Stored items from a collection
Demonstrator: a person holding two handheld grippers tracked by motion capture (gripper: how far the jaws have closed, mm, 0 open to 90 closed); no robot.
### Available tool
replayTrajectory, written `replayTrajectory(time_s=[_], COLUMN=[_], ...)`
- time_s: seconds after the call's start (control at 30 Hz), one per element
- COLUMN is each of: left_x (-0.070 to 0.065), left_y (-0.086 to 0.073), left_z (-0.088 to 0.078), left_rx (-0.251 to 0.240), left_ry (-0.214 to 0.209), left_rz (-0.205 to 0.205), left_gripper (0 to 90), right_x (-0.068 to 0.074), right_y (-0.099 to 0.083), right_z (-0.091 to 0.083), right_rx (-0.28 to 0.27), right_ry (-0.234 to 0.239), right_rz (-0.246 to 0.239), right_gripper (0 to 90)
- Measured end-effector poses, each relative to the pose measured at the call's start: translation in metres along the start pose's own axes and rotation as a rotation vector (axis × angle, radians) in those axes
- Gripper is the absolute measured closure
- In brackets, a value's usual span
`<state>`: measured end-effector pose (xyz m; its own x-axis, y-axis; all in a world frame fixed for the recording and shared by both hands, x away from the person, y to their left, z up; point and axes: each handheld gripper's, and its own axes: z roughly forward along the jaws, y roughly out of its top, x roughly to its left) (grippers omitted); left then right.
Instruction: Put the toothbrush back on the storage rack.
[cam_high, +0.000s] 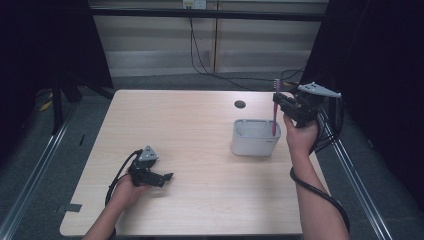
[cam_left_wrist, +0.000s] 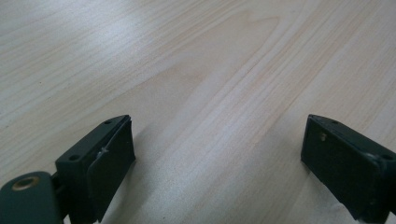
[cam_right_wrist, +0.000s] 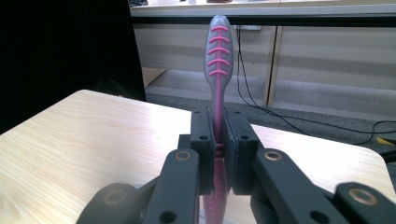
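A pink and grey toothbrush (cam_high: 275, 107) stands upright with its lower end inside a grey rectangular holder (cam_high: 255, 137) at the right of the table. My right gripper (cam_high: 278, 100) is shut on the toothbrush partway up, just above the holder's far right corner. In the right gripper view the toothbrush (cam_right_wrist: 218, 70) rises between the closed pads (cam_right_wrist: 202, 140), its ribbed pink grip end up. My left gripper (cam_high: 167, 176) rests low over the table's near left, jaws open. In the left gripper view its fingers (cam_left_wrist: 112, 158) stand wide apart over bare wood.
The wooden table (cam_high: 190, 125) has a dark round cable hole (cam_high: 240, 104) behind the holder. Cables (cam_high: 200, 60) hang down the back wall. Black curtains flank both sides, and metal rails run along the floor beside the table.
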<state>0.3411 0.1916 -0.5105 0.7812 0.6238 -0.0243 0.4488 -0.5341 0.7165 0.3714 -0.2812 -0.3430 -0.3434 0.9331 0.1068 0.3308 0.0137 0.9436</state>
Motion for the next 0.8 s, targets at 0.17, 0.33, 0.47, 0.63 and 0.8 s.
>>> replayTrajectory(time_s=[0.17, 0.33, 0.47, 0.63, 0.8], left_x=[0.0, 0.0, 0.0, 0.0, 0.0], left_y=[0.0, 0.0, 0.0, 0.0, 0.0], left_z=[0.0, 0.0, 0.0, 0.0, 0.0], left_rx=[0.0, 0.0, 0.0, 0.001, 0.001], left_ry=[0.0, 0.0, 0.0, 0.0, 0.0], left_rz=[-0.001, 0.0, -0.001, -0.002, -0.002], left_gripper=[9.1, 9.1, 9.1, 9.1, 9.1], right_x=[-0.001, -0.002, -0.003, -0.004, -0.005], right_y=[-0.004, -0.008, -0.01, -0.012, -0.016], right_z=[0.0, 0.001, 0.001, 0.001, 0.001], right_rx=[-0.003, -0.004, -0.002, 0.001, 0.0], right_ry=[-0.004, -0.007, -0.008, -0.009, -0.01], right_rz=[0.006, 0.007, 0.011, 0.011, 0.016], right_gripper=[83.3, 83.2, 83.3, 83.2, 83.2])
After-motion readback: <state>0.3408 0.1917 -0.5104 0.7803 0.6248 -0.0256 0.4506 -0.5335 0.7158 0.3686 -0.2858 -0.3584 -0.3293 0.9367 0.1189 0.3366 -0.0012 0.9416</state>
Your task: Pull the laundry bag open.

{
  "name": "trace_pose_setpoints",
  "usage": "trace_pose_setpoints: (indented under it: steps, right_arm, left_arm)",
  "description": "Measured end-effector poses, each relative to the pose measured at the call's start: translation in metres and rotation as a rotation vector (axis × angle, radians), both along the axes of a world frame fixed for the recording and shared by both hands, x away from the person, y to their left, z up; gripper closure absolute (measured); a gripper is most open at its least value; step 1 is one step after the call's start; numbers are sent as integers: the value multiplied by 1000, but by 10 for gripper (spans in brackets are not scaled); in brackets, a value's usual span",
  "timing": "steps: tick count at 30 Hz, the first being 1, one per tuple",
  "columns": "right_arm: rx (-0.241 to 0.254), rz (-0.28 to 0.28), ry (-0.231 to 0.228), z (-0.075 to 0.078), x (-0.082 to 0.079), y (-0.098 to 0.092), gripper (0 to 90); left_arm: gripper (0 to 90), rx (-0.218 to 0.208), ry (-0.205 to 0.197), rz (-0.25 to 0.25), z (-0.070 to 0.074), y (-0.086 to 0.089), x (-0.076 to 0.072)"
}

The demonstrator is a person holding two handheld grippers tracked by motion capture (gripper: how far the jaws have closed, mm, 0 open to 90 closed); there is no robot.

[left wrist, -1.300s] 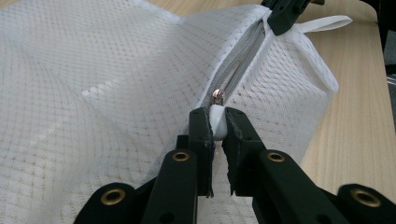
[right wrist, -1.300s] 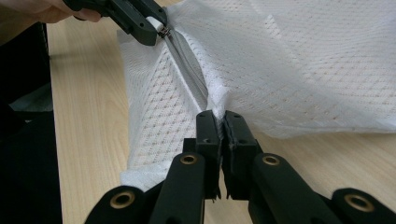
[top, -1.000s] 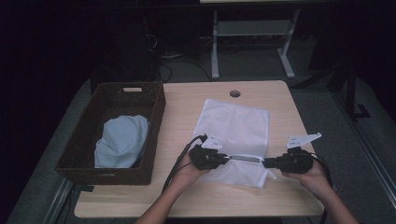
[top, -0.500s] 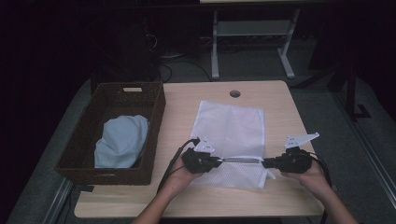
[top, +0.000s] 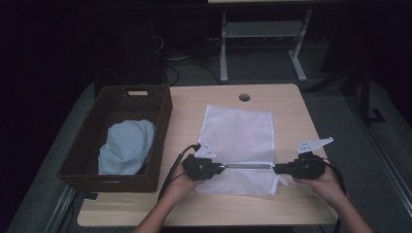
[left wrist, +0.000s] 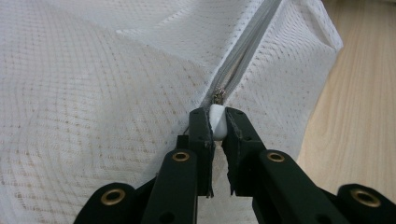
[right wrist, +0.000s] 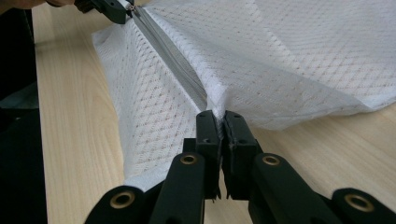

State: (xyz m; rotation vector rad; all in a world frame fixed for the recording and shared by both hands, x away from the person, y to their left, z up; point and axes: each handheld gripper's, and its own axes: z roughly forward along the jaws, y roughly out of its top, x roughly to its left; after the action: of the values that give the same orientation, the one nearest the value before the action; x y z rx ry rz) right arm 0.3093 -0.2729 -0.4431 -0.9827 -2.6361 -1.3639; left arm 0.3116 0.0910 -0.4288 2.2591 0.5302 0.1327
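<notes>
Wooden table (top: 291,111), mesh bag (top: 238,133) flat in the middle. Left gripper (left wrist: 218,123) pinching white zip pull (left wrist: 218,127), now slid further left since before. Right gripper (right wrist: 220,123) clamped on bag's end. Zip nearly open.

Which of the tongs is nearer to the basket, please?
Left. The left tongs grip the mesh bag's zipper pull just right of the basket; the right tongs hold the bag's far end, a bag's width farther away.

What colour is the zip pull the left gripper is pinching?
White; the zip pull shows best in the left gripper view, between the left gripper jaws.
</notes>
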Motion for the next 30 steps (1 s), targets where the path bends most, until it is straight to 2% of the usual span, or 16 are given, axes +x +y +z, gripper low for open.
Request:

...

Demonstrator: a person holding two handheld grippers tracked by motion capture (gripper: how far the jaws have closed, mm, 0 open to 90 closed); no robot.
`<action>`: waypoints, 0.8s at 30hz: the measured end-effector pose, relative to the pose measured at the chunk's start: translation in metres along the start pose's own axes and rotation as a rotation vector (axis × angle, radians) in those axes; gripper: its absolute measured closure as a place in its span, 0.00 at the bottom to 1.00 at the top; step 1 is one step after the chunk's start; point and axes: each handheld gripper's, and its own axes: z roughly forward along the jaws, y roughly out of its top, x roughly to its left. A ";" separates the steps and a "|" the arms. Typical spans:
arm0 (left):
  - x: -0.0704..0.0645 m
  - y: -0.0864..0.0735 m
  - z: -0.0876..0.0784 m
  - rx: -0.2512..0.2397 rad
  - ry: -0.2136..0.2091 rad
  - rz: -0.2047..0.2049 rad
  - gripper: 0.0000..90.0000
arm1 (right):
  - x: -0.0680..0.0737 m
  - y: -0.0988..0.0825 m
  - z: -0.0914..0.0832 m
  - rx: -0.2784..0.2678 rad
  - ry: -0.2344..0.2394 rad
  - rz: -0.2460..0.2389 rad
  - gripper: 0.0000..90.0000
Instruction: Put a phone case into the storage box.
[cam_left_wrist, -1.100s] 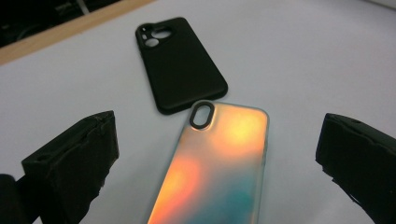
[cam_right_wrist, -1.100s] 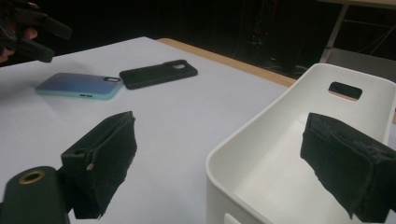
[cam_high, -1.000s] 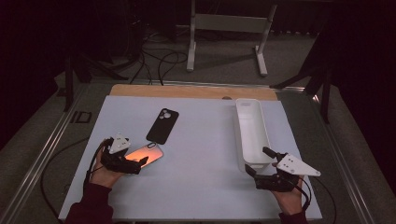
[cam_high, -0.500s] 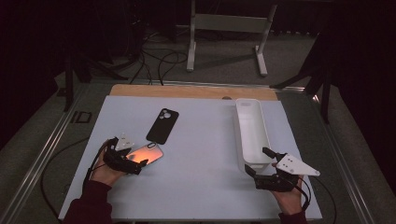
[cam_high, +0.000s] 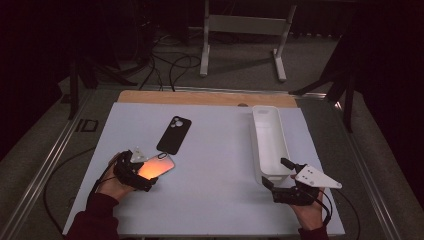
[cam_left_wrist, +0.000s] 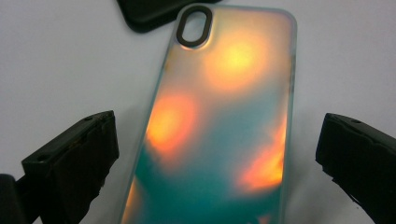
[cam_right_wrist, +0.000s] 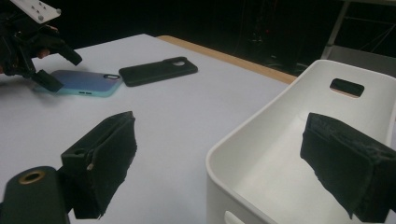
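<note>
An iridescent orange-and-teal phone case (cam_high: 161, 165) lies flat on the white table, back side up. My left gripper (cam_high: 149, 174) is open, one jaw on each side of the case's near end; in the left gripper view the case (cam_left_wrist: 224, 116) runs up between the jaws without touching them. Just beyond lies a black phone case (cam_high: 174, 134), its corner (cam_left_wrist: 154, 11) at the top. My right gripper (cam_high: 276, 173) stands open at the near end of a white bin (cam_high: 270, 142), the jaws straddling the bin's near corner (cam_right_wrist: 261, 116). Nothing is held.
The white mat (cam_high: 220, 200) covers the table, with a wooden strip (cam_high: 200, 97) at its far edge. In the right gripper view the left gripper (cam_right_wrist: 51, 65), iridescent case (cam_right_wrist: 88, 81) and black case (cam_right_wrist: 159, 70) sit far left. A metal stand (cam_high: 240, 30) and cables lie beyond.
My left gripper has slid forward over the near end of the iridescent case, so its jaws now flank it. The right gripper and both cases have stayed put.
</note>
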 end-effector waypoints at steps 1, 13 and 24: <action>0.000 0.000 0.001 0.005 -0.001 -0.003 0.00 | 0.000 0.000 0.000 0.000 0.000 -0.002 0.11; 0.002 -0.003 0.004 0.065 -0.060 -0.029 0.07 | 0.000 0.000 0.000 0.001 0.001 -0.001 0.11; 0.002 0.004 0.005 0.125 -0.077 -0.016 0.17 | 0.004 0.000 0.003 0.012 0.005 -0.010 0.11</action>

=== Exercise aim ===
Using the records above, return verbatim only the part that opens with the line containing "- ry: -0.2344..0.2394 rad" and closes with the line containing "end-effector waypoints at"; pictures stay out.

=== Answer for this exercise ===
  - ry: -0.2344..0.2394 rad
  - rz: -0.2460..0.2389 rad
  - gripper: 0.0000..90.0000
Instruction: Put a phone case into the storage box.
[cam_left_wrist, -1.100s] 
[cam_right_wrist, -1.100s] 
[cam_high, -1.000s] 
[cam_high, -0.500s] 
[cam_high, +0.000s] 
[cam_left_wrist, +0.000s] 
[cam_right_wrist, +0.000s] 
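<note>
An iridescent orange-and-teal phone case (cam_high: 161, 165) lies flat on the white table, back side up. My left gripper (cam_high: 149, 174) is open, one jaw on each side of the case's near end; in the left gripper view the case (cam_left_wrist: 224, 116) runs up between the jaws without touching them. Just beyond lies a black phone case (cam_high: 174, 134), its corner (cam_left_wrist: 154, 11) at the top. My right gripper (cam_high: 276, 173) stands open at the near end of a white bin (cam_high: 270, 142), the jaws straddling the bin's near corner (cam_right_wrist: 261, 116). Nothing is held.
The white mat (cam_high: 220, 200) covers the table, with a wooden strip (cam_high: 200, 97) at its far edge. In the right gripper view the left gripper (cam_right_wrist: 51, 65), iridescent case (cam_right_wrist: 88, 81) and black case (cam_right_wrist: 159, 70) sit far left. A metal stand (cam_high: 240, 30) and cables lie beyond.
My left gripper has slid forward over the near end of the iridescent case, so its jaws now flank it. The right gripper and both cases have stayed put.
</note>
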 end-effector waypoints at steps 1, 13 and 24: <action>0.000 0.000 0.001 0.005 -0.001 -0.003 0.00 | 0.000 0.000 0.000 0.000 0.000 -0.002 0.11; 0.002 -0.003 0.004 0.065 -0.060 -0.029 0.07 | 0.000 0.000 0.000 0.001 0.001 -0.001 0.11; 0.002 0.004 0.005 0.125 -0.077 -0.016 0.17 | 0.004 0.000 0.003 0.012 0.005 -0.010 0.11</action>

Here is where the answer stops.